When first diagnosed with diabetes, health care professionals ask us to make a lot of changes in our lifestyle, all at once. This includes starting new medications, making dietary changes, counting carbohydrates, testing our blood sugar levels, exercising, sleeping better, and managing our stress more effectively. There is wide variation in the health behavior change that we all decide to take on. Some of us do well with taking new medications, others at testing blood sugar levels, and others at starting an exercise regime, however, rarely, do we make all of those changes. Why is this? There are many approaches to answer this question.
1. Do you feel that the changes are necessary? – Some of us may feel that we can manage our diabetes by just taking medication, or by adding exercise, etc. It is true that these changes, individually, can help us to improve our diabetes management, however the effects of making multiple changes can improve our blood sugar levels even more. It is the idea that making one change is good, two is even better, and three is better yet!
2. You may feel overwhelmed – Life is a circus for most people these days. The thought of making change to your day and way of life can be daunting, therefore the benefits of making change many not be worth it, it your mind.

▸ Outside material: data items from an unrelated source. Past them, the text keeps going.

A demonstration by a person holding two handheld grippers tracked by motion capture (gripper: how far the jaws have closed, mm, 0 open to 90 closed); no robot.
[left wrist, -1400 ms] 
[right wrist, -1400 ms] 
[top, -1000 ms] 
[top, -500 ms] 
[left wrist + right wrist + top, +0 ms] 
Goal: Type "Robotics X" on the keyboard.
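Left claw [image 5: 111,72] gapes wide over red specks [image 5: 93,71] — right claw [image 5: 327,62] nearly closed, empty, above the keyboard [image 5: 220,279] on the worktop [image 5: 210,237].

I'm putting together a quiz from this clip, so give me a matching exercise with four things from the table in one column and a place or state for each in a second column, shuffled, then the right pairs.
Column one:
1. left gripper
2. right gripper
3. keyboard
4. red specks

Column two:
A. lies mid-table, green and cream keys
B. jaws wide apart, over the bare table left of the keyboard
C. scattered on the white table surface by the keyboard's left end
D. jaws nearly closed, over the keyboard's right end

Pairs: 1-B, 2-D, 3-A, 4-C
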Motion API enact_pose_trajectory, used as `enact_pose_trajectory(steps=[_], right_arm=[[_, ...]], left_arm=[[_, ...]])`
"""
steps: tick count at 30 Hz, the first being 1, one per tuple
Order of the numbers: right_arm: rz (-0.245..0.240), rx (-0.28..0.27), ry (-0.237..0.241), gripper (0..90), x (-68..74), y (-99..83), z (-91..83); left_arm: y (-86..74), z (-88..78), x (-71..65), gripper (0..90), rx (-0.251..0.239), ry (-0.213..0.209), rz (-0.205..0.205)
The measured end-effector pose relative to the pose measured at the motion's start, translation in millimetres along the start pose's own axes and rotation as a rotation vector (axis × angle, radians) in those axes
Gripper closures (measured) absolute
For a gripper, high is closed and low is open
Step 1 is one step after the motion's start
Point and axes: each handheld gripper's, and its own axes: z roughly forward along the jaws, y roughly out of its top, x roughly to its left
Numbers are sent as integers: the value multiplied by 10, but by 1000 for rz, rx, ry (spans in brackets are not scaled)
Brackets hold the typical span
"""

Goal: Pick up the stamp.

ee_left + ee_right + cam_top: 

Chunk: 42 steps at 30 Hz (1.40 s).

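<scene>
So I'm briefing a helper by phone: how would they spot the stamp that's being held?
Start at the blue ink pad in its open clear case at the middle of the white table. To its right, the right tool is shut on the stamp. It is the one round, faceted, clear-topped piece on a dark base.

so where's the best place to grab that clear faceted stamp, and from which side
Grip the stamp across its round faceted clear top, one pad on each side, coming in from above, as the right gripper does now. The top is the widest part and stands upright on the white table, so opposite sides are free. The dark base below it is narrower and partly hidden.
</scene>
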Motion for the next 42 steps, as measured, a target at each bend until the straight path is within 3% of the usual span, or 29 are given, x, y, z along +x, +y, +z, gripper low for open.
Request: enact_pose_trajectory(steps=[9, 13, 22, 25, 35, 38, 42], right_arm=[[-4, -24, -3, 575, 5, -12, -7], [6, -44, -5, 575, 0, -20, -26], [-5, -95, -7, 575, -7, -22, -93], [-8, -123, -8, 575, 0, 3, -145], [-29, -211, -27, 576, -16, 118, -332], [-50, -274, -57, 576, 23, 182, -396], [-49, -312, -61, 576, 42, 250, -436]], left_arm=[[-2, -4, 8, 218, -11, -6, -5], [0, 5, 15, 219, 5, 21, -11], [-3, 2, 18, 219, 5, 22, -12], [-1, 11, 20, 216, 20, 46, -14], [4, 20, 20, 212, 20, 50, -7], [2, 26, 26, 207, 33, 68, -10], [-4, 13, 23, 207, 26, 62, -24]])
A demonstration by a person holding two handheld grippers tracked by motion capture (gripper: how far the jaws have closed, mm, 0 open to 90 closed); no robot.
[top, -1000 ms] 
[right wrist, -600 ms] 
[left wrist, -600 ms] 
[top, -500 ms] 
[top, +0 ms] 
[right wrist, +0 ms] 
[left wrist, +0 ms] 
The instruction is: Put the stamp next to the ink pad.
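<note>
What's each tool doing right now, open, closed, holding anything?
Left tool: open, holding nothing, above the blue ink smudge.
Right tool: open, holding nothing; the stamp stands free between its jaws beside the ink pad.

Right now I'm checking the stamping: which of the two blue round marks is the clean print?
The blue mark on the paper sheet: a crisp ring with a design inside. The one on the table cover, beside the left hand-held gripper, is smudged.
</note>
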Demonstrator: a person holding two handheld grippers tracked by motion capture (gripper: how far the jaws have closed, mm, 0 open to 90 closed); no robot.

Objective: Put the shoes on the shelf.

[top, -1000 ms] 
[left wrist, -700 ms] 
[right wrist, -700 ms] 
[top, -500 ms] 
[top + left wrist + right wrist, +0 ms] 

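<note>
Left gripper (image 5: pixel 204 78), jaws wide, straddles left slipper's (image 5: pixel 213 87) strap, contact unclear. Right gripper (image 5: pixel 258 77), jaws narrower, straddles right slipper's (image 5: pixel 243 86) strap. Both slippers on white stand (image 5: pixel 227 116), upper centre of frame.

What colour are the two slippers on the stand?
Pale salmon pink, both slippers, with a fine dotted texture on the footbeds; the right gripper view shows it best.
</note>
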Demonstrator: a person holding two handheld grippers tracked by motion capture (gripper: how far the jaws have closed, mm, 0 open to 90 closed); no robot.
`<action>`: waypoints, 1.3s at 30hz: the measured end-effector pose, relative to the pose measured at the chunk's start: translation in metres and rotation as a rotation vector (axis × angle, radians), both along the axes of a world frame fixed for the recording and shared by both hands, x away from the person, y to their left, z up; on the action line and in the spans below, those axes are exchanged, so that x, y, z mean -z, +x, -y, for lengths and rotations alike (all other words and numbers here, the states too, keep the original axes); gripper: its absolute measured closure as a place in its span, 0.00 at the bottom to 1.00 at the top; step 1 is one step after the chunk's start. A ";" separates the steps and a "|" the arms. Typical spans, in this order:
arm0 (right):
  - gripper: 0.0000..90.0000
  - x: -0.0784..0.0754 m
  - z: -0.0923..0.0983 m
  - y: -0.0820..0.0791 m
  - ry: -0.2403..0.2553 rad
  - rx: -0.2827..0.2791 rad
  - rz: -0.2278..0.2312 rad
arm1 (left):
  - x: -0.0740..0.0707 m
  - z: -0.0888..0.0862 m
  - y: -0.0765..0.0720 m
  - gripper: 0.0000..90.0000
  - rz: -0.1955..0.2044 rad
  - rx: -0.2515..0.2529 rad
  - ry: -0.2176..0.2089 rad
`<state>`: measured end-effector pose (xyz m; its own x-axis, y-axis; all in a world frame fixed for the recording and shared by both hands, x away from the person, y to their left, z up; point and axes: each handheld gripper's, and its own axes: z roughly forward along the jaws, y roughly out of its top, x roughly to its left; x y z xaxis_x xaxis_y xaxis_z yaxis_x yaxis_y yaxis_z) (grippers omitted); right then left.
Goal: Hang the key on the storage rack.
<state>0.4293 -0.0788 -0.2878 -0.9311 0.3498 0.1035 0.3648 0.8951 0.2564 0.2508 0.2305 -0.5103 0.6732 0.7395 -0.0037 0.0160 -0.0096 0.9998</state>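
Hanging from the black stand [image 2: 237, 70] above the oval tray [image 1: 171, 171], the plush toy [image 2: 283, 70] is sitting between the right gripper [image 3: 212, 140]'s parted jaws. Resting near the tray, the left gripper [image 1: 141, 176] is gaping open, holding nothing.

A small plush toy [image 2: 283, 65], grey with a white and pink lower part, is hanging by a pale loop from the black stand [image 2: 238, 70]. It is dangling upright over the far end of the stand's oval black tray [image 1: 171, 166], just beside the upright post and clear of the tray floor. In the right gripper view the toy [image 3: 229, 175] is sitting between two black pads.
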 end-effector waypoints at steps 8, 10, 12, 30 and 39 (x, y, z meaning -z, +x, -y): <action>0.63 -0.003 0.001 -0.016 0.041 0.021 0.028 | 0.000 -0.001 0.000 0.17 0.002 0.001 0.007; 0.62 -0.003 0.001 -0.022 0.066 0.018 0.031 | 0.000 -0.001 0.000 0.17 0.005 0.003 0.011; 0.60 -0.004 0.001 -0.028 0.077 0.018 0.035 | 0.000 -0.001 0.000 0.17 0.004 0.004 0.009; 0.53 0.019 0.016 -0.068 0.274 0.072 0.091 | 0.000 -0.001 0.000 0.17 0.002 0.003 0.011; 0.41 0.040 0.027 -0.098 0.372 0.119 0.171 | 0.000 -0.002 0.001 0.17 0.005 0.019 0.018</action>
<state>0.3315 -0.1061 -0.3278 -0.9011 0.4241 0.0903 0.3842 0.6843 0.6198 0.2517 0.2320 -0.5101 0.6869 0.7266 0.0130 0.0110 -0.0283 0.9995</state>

3. You do not like others to tell you what to do – We have all had healthcare professionals encourage us to make some type of behavior change. Most adults like to be in-control of their own lives and having someone else tell us what to do can be off-putting. It is true that we are more likely to make behavior change when we have a say in how and when to make the change. The timing, our motivation, and willingness to make change must all line up to increase the likelihood of success.
There are some strategies that you can use to try and overcome some of these barriers to making health behavior change.
1. Have a conversation with your healthcare provider on the changes that (s)he thinks is the most important for your health.
2. Ask a partner, friend, or neighbor to make the change (or similar change) with you.
3. Be very concrete in how you will make the change and try to make it measurable.
4. Use your smartphone’s alarm system or an app to help monitor your progress.
5. Seek the assistance of a counselor/ psychologist to help you discover the barriers to change and ways to overcome them.
The idea of making lifestyle changes can be very daunting. Don’t let that feeling of being overwhelmed or the thought that it is impossible to make change stop you from trying. There are resources available to help.